Glucocorticoid (GC) therapies may adversely cause insulin resistance (IR) that lead to a compensatory hyperinsulinemia due to insulin hypersecretion. The increased β-cell function is associated with increased insulin signaling that has the protein kinase B (AKT) substrate with 160 kDa (AS160) as an important downstream AKT effector. In muscle, both insulin and AMP-activated protein kinase (AMPK) signaling phosphorylate and inactivate AS160, which favors the glucose transporter (GLUT)-4 translocation to plasma membrane. Whether AS160 phosphorylation is modulated in islets from GC-treated subjects is unknown. For this, two animal models, Swiss mice and Wistar rats, were treated with dexamethasone (DEX) (1 mg/kg body weight) for 5 consecutive days. DEX treatment induced IR, hyperinsulinemia, and dyslipidemia in both species, but glucose intolerance and hyperglycemia only in rats.
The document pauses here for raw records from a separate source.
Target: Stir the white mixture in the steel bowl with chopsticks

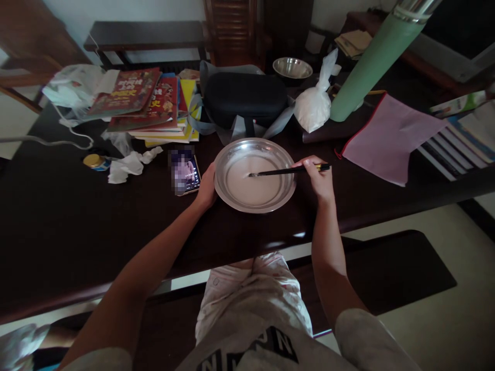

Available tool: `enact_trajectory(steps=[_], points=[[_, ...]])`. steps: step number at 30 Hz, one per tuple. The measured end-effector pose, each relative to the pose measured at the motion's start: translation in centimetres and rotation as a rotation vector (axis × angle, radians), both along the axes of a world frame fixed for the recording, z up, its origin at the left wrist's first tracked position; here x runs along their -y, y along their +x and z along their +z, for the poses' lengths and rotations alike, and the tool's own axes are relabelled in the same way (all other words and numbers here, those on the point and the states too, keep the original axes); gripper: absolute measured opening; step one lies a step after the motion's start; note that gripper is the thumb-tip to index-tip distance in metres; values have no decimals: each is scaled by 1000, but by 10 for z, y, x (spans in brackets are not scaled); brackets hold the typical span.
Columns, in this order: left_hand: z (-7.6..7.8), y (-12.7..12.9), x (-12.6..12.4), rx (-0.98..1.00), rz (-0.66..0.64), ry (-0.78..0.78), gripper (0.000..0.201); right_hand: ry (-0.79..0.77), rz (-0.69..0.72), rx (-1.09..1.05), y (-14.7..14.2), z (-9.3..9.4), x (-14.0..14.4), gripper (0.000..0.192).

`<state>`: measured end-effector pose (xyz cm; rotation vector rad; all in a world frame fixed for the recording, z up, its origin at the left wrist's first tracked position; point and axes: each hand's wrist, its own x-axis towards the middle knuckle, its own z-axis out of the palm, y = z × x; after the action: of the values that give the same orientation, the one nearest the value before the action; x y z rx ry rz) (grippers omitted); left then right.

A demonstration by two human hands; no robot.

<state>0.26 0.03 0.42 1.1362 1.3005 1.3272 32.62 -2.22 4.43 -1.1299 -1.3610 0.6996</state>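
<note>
A wide metal bowl point(255, 209) stands on the dark table in front of me, with a pale, milky liquid point(251, 191) in it. My left hand point(209, 185) is closed against the bowl's left side, its fingers partly hidden by the rim. In my right hand point(320, 180) I grip black chopsticks point(278, 171), held almost level across the bowl's right rim. Their tips dip into the liquid near the middle. Close to my left hand lies a lit phone point(189, 172), its screen partly blurred.
Behind the bowl sits a black case point(245, 98) with grey straps. Stacked books point(154, 108), crumpled tissue point(129, 166) and a small jar point(96, 162) lie left. A tied bag of white powder point(312, 109), a green flask point(373, 67) and a pink mesh pouch point(390, 139) are right.
</note>
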Motion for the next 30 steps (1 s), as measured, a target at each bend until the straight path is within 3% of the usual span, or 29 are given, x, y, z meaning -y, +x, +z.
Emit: enact_trajectory(steps=[3, 8, 13, 19, 24, 30], points=[[2, -2, 1, -34, -2, 10, 23, 22, -65, -69, 1, -1, -1, 51], [5, -3, 3, -51, -11, 11, 26, -12, 21, 12, 0, -1, -1, 53], [-5, -2, -2, -25, -6, 30, 25, -5, -81, -52, 2, -1, 0, 55], [-5, -3, -2, -14, 0, 23, 31, -22, 23, 47, 0, 1, 0, 55], [-3, -4, 0, 10, 10, -21, 30, -4, -82, -33, 1, 1, 0, 56], [-11, -5, -3, -14, -20, 4, 32, -18, 21, 23, 1, 0, 0, 53]])
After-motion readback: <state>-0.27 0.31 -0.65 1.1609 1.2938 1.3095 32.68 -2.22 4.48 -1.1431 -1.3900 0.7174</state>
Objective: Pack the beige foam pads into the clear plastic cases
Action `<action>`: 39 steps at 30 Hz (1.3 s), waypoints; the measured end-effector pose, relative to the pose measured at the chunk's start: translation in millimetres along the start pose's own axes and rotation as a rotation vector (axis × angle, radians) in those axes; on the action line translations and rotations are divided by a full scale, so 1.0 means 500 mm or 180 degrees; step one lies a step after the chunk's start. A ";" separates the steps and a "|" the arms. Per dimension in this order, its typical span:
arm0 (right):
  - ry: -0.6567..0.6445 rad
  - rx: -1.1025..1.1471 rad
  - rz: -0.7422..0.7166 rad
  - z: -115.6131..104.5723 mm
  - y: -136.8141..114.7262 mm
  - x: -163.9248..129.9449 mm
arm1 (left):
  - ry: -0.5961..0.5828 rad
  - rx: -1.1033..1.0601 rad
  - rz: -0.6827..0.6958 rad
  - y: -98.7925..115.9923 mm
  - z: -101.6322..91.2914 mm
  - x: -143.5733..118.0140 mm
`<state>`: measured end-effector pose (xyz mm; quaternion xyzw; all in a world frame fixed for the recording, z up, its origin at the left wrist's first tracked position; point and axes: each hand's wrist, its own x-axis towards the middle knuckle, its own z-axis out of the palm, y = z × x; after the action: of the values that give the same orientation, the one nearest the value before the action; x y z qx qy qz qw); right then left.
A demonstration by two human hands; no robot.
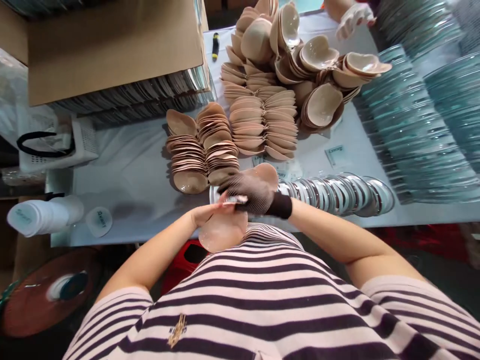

DEX treatment caused increased insulin secretion in response to glucose and augmented β-cell mass in both species that were associated with increased islet content and increased phosphorylation of the AS160 protein. Protein AKT phosphorylation, but not AMPK phosphorylation, was found significantly enhanced in islets from DEX-treated animals. We conclude that the augmented β-cell function developed in response to the GC-induced IR involves inhibition of the islet AS160 protein activity.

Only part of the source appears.